Marco Jacquemet is Professor of Communication and Culture at the University of San Francisco. His current scholarship focuses on the communicative mutations produced by the circulation of migrants, languages, and media idioms in the Mediterranean area. He is writing a book based on this research, called “Transidioma: Language and Power in the Digital Age” (Wiley, forthcoming). His most significant English publications to date are Ethereal Shadows: Communication and Power in Contemporary Italy (co-authored with Franco Berardi; Autonomedia, 2009), and Credibility in Court: Communicative Practices in the Camorra's Criminal Trials (Cambridge University Press, 2009, 2nd edition; winner of the BAAL Book of the Year Award).
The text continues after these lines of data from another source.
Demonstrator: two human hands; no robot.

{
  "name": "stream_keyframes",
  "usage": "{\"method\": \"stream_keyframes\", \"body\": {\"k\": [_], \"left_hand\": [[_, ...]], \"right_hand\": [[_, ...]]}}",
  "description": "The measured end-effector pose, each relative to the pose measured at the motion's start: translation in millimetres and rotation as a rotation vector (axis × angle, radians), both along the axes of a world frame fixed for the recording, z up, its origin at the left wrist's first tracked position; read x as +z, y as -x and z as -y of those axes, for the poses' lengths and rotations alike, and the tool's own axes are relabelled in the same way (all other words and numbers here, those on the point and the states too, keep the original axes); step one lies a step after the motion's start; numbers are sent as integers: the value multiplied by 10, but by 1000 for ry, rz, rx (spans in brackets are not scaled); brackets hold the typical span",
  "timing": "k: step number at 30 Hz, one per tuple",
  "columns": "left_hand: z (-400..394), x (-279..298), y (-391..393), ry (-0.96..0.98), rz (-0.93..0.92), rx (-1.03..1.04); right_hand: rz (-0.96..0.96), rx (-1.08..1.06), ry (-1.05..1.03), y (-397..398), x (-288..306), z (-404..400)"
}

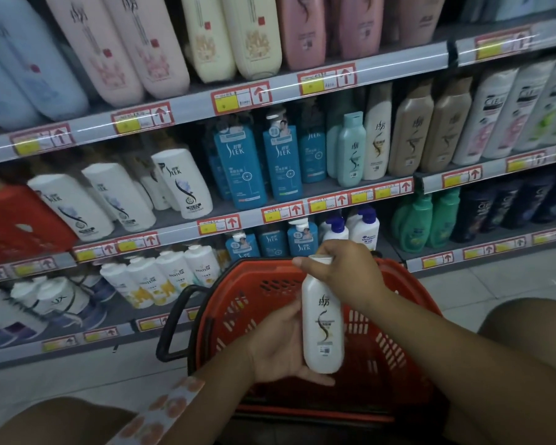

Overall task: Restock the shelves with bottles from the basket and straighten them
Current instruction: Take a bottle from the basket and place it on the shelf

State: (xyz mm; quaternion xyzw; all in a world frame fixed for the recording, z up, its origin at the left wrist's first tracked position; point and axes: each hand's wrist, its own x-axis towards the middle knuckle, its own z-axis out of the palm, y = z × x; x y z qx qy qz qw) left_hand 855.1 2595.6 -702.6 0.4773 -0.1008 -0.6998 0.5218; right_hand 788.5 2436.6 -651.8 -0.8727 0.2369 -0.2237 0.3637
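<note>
I have the white bottle [323,319] upright above the red basket [408,316], label toward me, probably so I can match it to its row before shelving. A matching cream bottle [377,136] stands on the middle shelf [334,187] at twelve o'clock, beside the teal bottle [351,149]; I judge that is where it goes. My left hand [281,345] cradles the base from eight o'clock, palm up, fingers curled under and behind it. My right hand [344,271] comes in from four o'clock, wrist bent, thumb and fingers wrapped around the cap. Both hands are closed on the bottle.
</note>
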Motion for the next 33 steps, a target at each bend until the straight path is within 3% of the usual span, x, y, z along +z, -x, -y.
{"method": "stream_keyframes", "body": {"k": [8, 14, 20, 25, 33], "left_hand": [[-11, 38, 21, -57, 87, 94], [-80, 260, -98, -31, 123, 212], [-152, 634, -251, 47, 193, 352], [-140, 1068, -463, 121, 229, 403], [-58, 2172, -661, 284, 435, 442]], "right_hand": [[28, 79, -90, -51, -37, -10], [73, 160, -230, -113, 261, -79], [111, 279, -412, -174, 795, -121], [165, 358, -341, -277, 1369, -181], [318, 388, -217, -392, 2544, -209]]}}
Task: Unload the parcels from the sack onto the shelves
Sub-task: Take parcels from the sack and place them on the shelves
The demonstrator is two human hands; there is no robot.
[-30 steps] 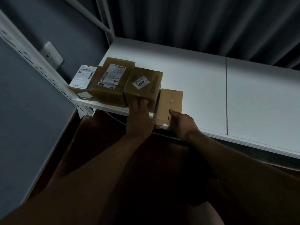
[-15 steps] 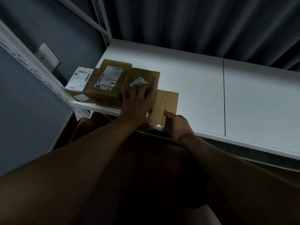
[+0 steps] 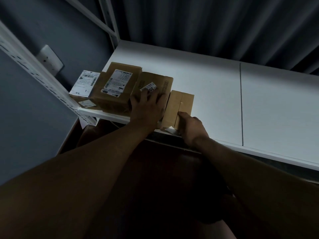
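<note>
White shelf [image 3: 215,94] ran left to right, four brown parcels lined up at its near-left corner, touching side by side. Far-left parcel [image 3: 82,94] carried a white barcode label, lone "1" readable, the rest too small. Next, taller parcel [image 3: 114,94] had a printed shipping label, text unreadable. Third parcel [image 3: 155,83] had a small sticker showing "20", remainder hidden under fingers. Rightmost small parcel [image 3: 181,106] was plain, with a tape seam down the top. Left hand [image 3: 146,109] lay flat on the third parcel, fingers spread and straight, pressing its top. Right hand [image 3: 191,128] was at the small parcel's near end, thumb on top, fingers curled around the near edge, gripping it. Sack not identifiable in the dark area below
</note>
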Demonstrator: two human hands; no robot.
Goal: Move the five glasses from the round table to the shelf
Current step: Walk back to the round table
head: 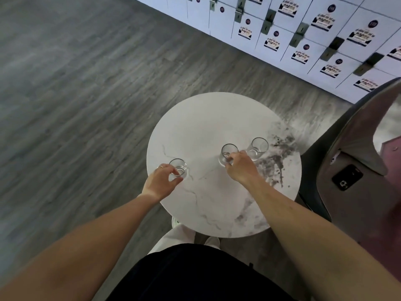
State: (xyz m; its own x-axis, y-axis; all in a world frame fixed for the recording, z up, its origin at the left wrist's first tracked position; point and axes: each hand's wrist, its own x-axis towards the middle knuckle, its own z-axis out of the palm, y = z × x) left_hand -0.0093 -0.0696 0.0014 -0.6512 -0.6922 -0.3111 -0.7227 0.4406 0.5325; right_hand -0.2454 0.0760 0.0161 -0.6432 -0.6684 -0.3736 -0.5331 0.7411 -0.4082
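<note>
Round table (pixel 217 118), white marble pattern with grey veining, darker mottling on its right side. Three glasses stand on it, all upright and clear; whether they hold anything I cannot tell. The far half of the top is bare, and so is the near edge toward the person. To the left, open grey wood floor (pixel 76 94) runs wide around the table. To the right, a dark chair (pixel 347 170) sits just beside the table rim, with a phone (pixel 347 177) lying on its seat. Beyond the table a bank of white lockers (pixel 314 40) runs along the floor's far edge, well apart from the table. Left hand (pixel 161 182): fingers and thumb curled round the left glass (pixel 178 167), which stands near the table's left edge; a ring shows on one finger. Grip is on the glass's near side and wall, base apparently on the top. Right hand (pixel 240 167): fingers curled round the near side of the middle glass (pixel 228 154), gripping it low on the wall. The right glass (pixel 258 148) stands just beside the right hand, untouched as far as can be seen, close to the dark mottled patch. Middle and right glass are near each other but apart. The person stands at the table's near edge, dark clothing at the bottom of view.
</note>
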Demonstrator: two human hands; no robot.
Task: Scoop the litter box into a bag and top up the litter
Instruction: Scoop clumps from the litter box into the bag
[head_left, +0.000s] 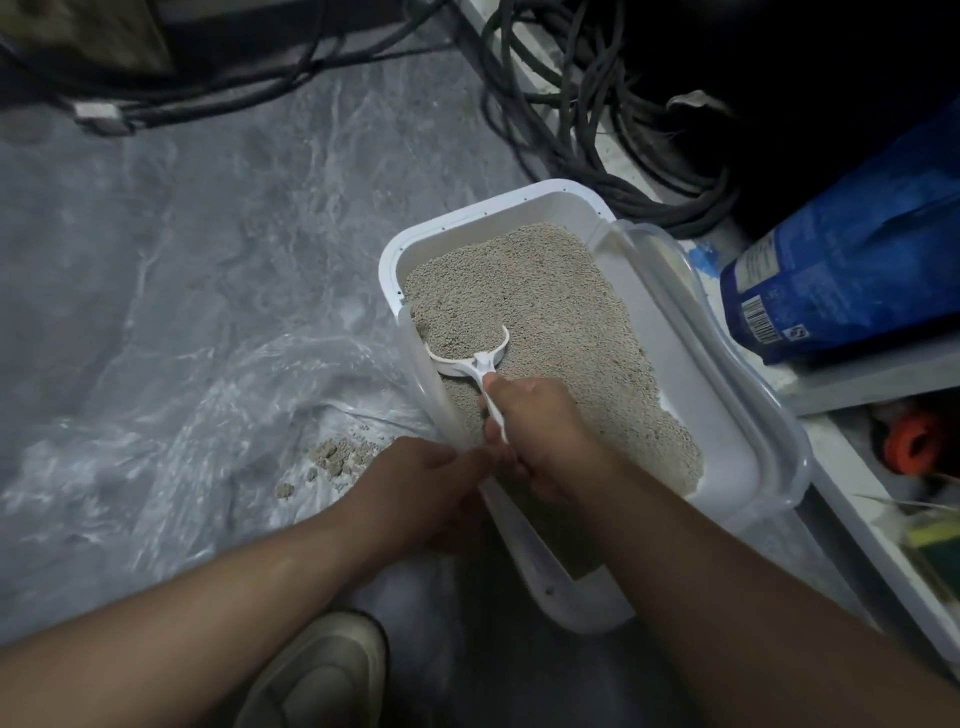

He is also active in Italian and European mediactivist and refugee rights networks.

Talk by Professor Ananya Jahanara Kabir

"Créolité and Coolitude, the Indian on the Plantation"

Monday, December 3rd | 2:00pm | White Hall 110

The abolition of slavery worldwide in course of the 18th century was followed by the creation of a new source of plantation labour through various inter-imperial collaborations: indentured workers from Asia. The indentured labour diasporas that were superimposed on existent African-heritage and creole populations created through slavery, introduced new demographic and cultural elements; these, in turn, have generated specific consequences within the project of creolization that the Plantation catalysed. What are the memorial repercussions of the Indian on the Plantation? Using the concepts of ‘Creolité’ (as developed by Chamoiseau, Barnabé, and Confiant), and ‘Coolitude’ (as developed by Khal Torabully), I reveal how cultural and curatorial practices from the Indian Ocean and the Caribbean are grappling with the re-calibration of the Plantation’s symbolic economy necessitated by the entangled memories of the ‘coolie’, the ‘master’, and the ‘slave’.

Ananya Jahanara Kabir is Professor of English Literature in the Department of English, King’s College London

Talk (in French) by Professor Babacar Mbaye Diop

"African Art and Universal Modernity"

Tuesday, October 16th | 4:15pm | Board Room, Michael C. Carlos Museum

Babacar Mbaye Diop is a professor of Aesthetics and Philosophy of Art at the University Cheikh Anta Diop in Dakar. He is author of Critique de la notion d’art africain. Approches historiques, ethno-esthétiques et philosophiques (2011) and Omar Pène. Un destin en musique (2016) and over a dozen articles devoted to African art history. He has edited two collections of essays La conscience historique africaine (2008) and Le destin de la Négritude (2009). Diop is also a curator and works as an advisor for several artists. He was the Director of the 11th edition of Dakar Biennale, the largest art event in Africa. Diop has organized several solo and group exhibitions. He is currently the President of the Senegalese section of the International Art Critics Association (AICA).